Ttc42nearly43 · 07/07/2023 15:37

@Cocopogo
At the time I kept thinking that i knew my mum would have wanted me, my sister and my dad there. I don't know why i keep beating myself up about it, it still haunts me to this day that we shut them out its guilt such a horrible feeling. I just feel that why would they even want to talk to me after that 😔

Cocopogo · 08/07/2023 11:00

@Ttc42nearly43 If it was my brother and his children said this to me I would understand. Tbh I wouldn’t have been there in the first place as I’d have known those final days are just for immediate family only.
You did what your mum wanted and that’s all that matters. You have to let it go. When my time comes I wouldn't want anyone there that I didn’t feel 100% comfortable around.

Ttc42nearly43 · 08/07/2023 11:19

@Cocopogo
Thank you for your reply am trying to let it go its hard tho even 2+ years on am still haunted by those days in the hospital with mum. All the meetings with the drs begging them to save her and being told there was nothing more that they could do mayne the guilt comes from not being able to save my mum.

Cocopogo · 08/07/2023 15:33

@Ttc42nearly43 it’s so hard isn’t it. I’m only a few months in and the guilt of what I could have done is so hard. My mum was in this awful room that was like 30 degrees, it was so hot and was making her struggle to breathe more and so lethargic.

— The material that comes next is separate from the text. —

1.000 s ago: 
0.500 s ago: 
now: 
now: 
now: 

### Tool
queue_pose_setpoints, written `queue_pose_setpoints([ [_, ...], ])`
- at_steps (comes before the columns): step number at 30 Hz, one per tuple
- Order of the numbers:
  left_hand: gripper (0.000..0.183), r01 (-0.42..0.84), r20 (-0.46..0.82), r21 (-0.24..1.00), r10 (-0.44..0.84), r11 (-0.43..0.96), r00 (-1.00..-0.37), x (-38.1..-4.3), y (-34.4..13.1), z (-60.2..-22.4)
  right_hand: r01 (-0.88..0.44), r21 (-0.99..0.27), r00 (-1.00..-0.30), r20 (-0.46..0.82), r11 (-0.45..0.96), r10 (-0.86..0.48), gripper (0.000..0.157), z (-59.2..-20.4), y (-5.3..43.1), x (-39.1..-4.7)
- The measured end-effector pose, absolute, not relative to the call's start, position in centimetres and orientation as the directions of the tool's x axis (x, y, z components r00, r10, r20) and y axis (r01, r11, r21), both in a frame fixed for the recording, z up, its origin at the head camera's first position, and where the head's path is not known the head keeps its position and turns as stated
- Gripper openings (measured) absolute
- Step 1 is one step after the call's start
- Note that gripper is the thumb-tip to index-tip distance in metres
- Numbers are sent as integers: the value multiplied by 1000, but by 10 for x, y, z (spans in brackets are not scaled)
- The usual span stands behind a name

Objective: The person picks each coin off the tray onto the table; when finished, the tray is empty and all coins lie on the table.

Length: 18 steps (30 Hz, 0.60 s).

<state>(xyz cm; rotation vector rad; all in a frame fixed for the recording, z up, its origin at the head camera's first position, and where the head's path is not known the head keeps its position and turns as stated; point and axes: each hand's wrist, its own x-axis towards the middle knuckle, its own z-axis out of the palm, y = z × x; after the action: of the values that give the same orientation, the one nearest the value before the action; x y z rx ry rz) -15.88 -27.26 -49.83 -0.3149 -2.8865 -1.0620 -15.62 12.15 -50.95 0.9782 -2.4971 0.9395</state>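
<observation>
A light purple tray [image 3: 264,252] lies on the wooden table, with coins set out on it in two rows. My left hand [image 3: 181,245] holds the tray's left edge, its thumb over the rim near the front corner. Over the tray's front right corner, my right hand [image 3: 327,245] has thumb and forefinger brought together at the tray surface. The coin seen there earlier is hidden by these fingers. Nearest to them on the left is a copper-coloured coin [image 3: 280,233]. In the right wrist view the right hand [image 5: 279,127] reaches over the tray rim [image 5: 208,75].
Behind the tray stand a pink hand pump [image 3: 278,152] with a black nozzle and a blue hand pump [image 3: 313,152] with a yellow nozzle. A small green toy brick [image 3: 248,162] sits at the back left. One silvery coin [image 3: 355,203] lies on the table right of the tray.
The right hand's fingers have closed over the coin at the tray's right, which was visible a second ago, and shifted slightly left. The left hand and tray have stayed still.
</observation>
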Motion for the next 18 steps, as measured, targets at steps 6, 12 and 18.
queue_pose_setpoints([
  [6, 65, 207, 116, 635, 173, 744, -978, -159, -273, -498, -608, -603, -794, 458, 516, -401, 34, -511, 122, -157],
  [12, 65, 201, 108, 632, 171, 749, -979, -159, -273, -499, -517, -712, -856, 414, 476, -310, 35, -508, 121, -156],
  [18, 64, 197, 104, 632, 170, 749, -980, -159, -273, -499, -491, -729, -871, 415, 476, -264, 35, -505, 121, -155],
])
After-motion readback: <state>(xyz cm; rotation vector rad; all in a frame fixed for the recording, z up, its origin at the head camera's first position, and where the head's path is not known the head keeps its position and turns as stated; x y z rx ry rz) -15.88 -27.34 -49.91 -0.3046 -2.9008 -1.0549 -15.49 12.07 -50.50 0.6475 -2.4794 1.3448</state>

I begged them to move her to somewhere more comfortable but they said there were no other beds but I wish i’d just fought that bit harder for her. I kept asking her if she wanted to go home, I should have just told her I was taking her home but she’d always been the matriarch, what she said, in our house, went, no arguments so when she said no I left it but I should have realised how much the heat and everything was affecting her and utterly awful it felt that the next time I took her home was in an urn.

mrssunshinexxx · 12/07/2023 20:25

It's my 31st birthday eve and I feel like I'm drowning I feel so heavy this always happen at every occasion, Christmas, her anniversary, birthdays the day or so before it starts building like a black cloud . I feel so sad the woman who brought me into this world should be here I feel so young to not have a mum.

LivingDeadGirlUK · 12/07/2023 20:43

I'm having quite the wobble at the moment :( I live quite far from my parents house and this time last year (last day of term) my dad drove up to pick up my son for a week their house. My son was so excited about going to Nana's house in Grandads car, he was his usual fit and healthy self. I would never have believed he would be dead in 2 months.

Honeyroar · 12/07/2023 21:13

Cocopogo · 08/07/2023 15:33

@Ttc42nearly43 it’s so hard isn’t it. I’m only a few months in and the guilt of what I could have done is so hard. My mum was in this awful room that was like 30 degrees, it was so hot and was making her struggle to breathe more and so lethargic. I begged them to move her to somewhere more comfortable but they said there were no other beds but I wish i’d just fought that bit harder for her. I kept asking her if she wanted to go home, I should have just told her I was taking her home but she’d always been the matriarch, what she said, in our house, went, no arguments so when she said no I left it but I should have realised how much the heat and everything was affecting her and utterly awful it felt that the next time I took her home was in an urn.

I get that a lot. The hospital were awful with my dad. My friend’s dad is currently in hospital and they’re insisting on staying over at night because they don’t feel he’s getting looked after properly. I had no idea you could do that. Might it have been better if I had…? Etc.

My husband is still on the ward dad died in last summer. At one point they offered to move my husband into a side room. He said no. It would’ve been the one that dad died in. It still breaks my heart walking past each day.